The wife, son and daughter of the late astronaut and physicist Dr. Ronald E. McNair want the Lake City native’s legacy to remain strong.
People from surrounding communities came together Friday night for the 25th Annual Candlelight Vigil in remembrance of McNair, who died in the Space Shuttle Challenger Explosion on Jan. 28, 1986.
“I’m excited to see the legacy continue to grow in Lake City,” Reginald McNair, Ronald’s son, said in an interview before the vigil.
McNair said he views his father’s accomplishment as “remarkable.”
Throughout his life, Reginald McNair said, he has had the opportunity to learn new information about his father through his father’s friends, family and classmates.
“My father went from the tobacco fields of Lake City to being an astronaut,” Reginald McNair said.
The Florida A&M University business administration graduate said many bright people come from rural areas and that they should never let anyone discourage them from pursuing their dreams, regardless of their background and where they are from, he said.
“You must succeed and then exceed,” he said.
Reginald McNair said he only remembers “glimpses” of his father because he was 3 when the Space Shuttle Challenger disaster occurred. He does, however, remember his father taking him to the karate classes he instructed.
“It’s like I have flashbacks,” he said of remembering his father.
“I want both children and adults who attend the new museum to be inspired by my father’s accomplishments and his determination,” he said. “I want them to never let fear, doubt or disabilities takeover and hinder them from their pursuits.”
He said if his father was alive today, he would go into space again with him and play the saxophone with him.
His father was known for playing the saxophone in space, McNair said.
“It truly touches my heart to know that the Lake City community thinks so much of my father’s life and legacy, and the fact that they continue to keep it alive and honor him 25 years later is simply amazing,” Ronald McNair’s daughter, Joy McNair, said in an - interview.
“I am a trust and estates attorney, so I am not formally involved in science in my everyday work; however, I am constantly drawn to science related hobbies,” she said. “Many of my friends joke that I may have missed my calling as a scientist.”
She said she hopes students will be inspired by her father’s life and legacy, she said.
“I hope that they will see themselves in him and dare to dream and know that they too can accomplish their greatest dreams, whether its science, space or wherever their heart leads them,” she said.
She said she believes that it is important for all students, rural, urban or otherwise, to be exposed to STEM (science, technology, engineering and math) careers.
“STEM fields are the way of the present and the future, as STEM is one of the keys to our nation maintaining a competitive edge,” she said.
Ronald McNair’s widow, Cheryl McNair, told vigil attendees the ingredients’ to Ronald’s “success stew”: “excellence, determination, perseverance.” She led the audience in a chant of those three words.
Ronald McNair’s aunt Lela M. Austin said her nephew wrote a high school essay explaining where he wanted to be 10 years after high school graduation.

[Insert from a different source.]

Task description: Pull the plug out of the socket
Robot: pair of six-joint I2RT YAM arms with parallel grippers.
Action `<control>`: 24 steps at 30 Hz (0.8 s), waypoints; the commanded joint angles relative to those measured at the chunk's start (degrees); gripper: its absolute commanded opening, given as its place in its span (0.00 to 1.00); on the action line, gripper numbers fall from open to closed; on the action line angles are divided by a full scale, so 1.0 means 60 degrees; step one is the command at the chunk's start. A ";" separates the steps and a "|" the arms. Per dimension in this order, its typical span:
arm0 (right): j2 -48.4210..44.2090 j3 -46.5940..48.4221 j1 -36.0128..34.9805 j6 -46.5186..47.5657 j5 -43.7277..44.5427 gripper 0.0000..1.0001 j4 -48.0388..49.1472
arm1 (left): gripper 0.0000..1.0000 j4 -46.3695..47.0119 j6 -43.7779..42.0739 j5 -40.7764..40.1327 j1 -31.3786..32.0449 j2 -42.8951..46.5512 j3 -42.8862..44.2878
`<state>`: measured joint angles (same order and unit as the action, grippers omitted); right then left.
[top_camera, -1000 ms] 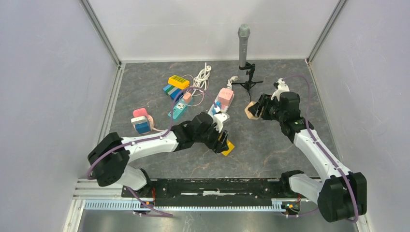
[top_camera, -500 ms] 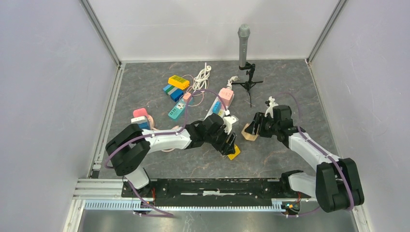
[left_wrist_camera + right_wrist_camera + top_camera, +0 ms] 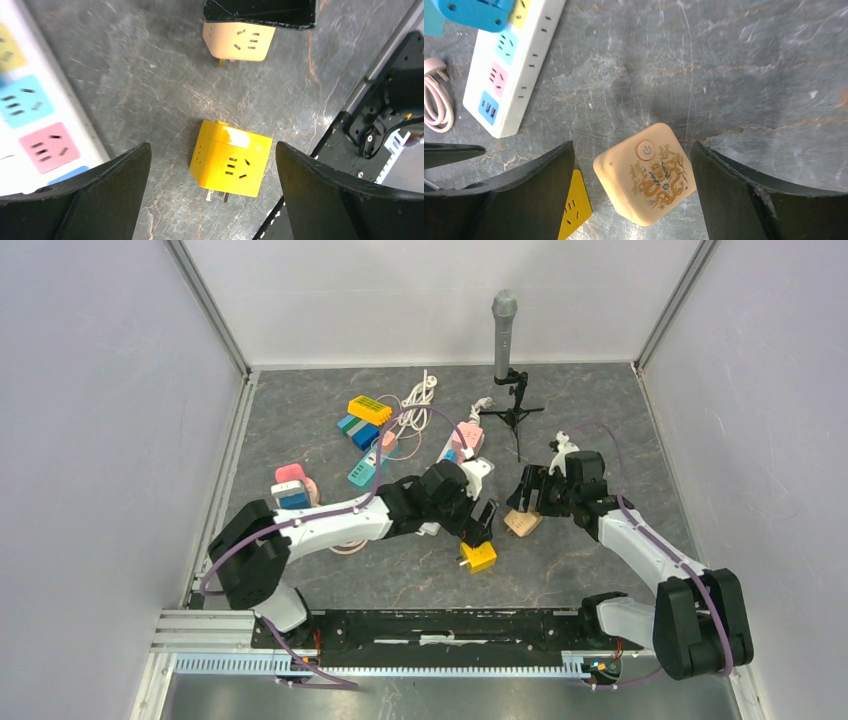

He wrote that he wanted to have earned a Ph.D. and become an astronaut, she said.
“He fulfilled his dream,” Austin said in an interview at her home before the vigil. “The spirit of Ronald was to always share his knowledge.”
Austin said Ronald McNair’s grandfather James L. Montgomery teased him when he graduated from Massachusetts Institute of Technology in 1976 with his Ph.D. in physics.
“I thought you were going to be a medical doctor,” Austin recalled her father saying.
Austin said when Ronald McNair was a child, he would “doctor” on the animals in the community when they became ill.
T.R. Cooper, Ronald McNair’s teacher and elementary school principal, said during the vigil his student had the ambition to fulfill his dream to become an astronaut.
“We must keep the legacy alive and well,” Cooper said.
The audience held lighted candles as they stood in silence for 73 seconds, symbolizing the time that passed before the Space Shuttle Challenger broke apart after liftoff.